# [YOUR OBJECTIVE]
Leave every picture out, and print the full listing again exactly.

# [DATASET SECTION]
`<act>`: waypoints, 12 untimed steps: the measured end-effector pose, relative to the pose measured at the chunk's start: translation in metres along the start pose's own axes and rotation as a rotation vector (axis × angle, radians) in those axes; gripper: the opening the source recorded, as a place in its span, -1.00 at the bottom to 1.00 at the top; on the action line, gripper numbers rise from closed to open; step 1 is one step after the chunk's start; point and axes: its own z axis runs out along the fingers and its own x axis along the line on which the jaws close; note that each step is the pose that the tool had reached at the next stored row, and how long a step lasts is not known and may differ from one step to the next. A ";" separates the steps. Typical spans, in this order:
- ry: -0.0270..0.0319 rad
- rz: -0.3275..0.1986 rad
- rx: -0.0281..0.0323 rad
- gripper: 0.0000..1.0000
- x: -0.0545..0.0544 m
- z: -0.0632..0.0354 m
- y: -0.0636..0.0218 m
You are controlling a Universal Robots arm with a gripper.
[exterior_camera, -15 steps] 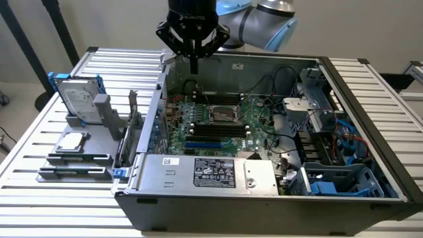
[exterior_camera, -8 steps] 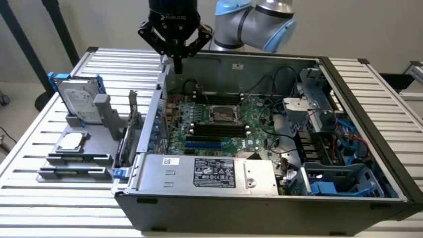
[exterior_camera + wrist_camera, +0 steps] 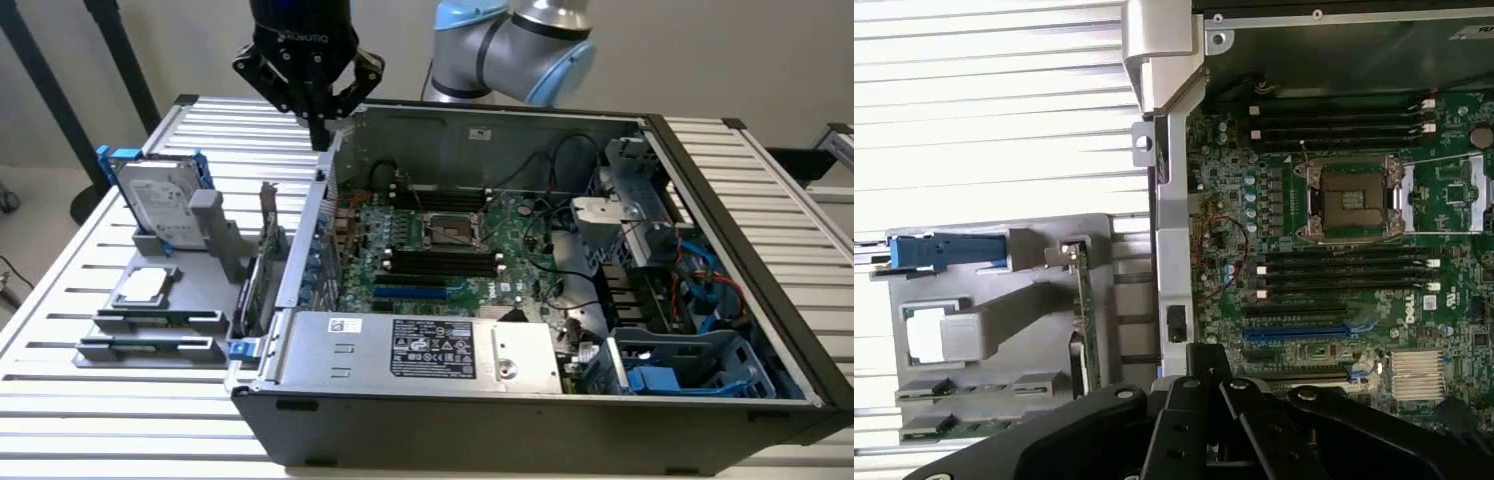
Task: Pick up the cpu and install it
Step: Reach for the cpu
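- Currently the cpu lies flat, silvery face up, in a shallow seat of the grey fixture. The fixture sits on the slatted table at the exterior view's left. The chip is just in front of the hard drive, which stands upright in its blue bracket. Nothing touches the chip.
- In the wrist view the cpu shows as a bright square in the same fixture, outside the wall of the computer case.
- By my judgement it will handle as a light, stiff, thin part. The metal top is likely slick and the underside contacts delicate. The safest hold is across two opposite edges of the darker rim, keeping it level — not a pinch on the flat faces.
- The socket on the motherboard looks empty, with its metal frame around a dark square, so the install is not yet done.
- The end effector is closed, its fingers pressed together with nothing between them. It hangs over the case's rear corner at the exterior view's left — well apart from the chip.
- The wrist points straight down with the fingers vertical. The arm's blue-and-grey elbow sits behind the case.
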 end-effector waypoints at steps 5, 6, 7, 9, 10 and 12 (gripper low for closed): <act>0.0158 0.001 0.0016 -0.79 0.023 0.0028 -0.0018; 0.0189 0.001 0.0019 -0.79 0.027 0.0034 -0.0021; 0.0221 0.001 0.0023 -0.79 0.032 0.0039 -0.0025; 0.0280 0.001 0.0031 -0.79 0.041 0.0050 -0.0031; 0.0305 0.001 0.0035 -0.79 0.046 0.0056 -0.0035; 0.0328 0.001 0.0043 -0.79 0.055 0.0068 -0.0042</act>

# [EXERCISE OUTPUT]
`<act>`: waypoints, 12 untimed steps: the measured end-effector pose, relative to the pose measured at the chunk's start: translation in metres along the start pose's own axes and rotation as a rotation vector (axis × angle, radians) in those axes; gripper: the opening the source recorded, as a place in its span, -1.00 at the bottom to 1.00 at the top; on the action line, gripper numbers rise from closed to open; step 1 is one step after the chunk's start; point and axes: its own z axis runs out along the fingers and its own x axis along the line on which the jaws close; note that each step is the pose that the tool had reached at the next stored row, and how long a step lasts is not known and may differ from one step to the next. A ";" separates the steps. Typical spans, in this order:
- ry: -0.0270..0.0319 rad
- rz: -0.3275..0.1986 rad
- rx: -0.0281..0.0323 rad
- gripper: 0.0000..1.0000
- x: -0.0545..0.0544 m
- z: -0.0632..0.0354 m
- y: -0.0636..0.0218 m
You are controlling a Universal Robots arm with a gripper.
[exterior_camera, -15 steps] 
[exterior_camera, -8 steps] 
[exterior_camera + wrist_camera, +0 steps] 
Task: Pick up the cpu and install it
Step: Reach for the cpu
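- Currently the cpu lies flat, silvery face up, in a shallow seat of the grey fixture. The fixture sits on the slatted table at the exterior view's left. The chip is just in front of the hard drive, which stands upright in its blue bracket. Nothing touches the chip.
- In the wrist view the cpu shows as a bright square in the same fixture, outside the wall of the computer case.
- By my judgement it will handle as a light, stiff, thin part. The metal top is likely slick and the underside contacts delicate. The safest hold is across two opposite edges of the darker rim, keeping it level — not a pinch on the flat faces.
- The socket on the motherboard looks empty, with its metal frame around a dark square, so the install is not yet done.
- The end effector is closed, its fingers pressed together with nothing between them. It hangs over the case's rear corner at the exterior view's left — well apart from the chip.
- The wrist points straight down with the fingers vertical. The arm's blue-and-grey elbow sits behind the case.
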 end-effector waypoints at steps 5, 6, 7, 9, 10 and 12 (gripper low for closed): <act>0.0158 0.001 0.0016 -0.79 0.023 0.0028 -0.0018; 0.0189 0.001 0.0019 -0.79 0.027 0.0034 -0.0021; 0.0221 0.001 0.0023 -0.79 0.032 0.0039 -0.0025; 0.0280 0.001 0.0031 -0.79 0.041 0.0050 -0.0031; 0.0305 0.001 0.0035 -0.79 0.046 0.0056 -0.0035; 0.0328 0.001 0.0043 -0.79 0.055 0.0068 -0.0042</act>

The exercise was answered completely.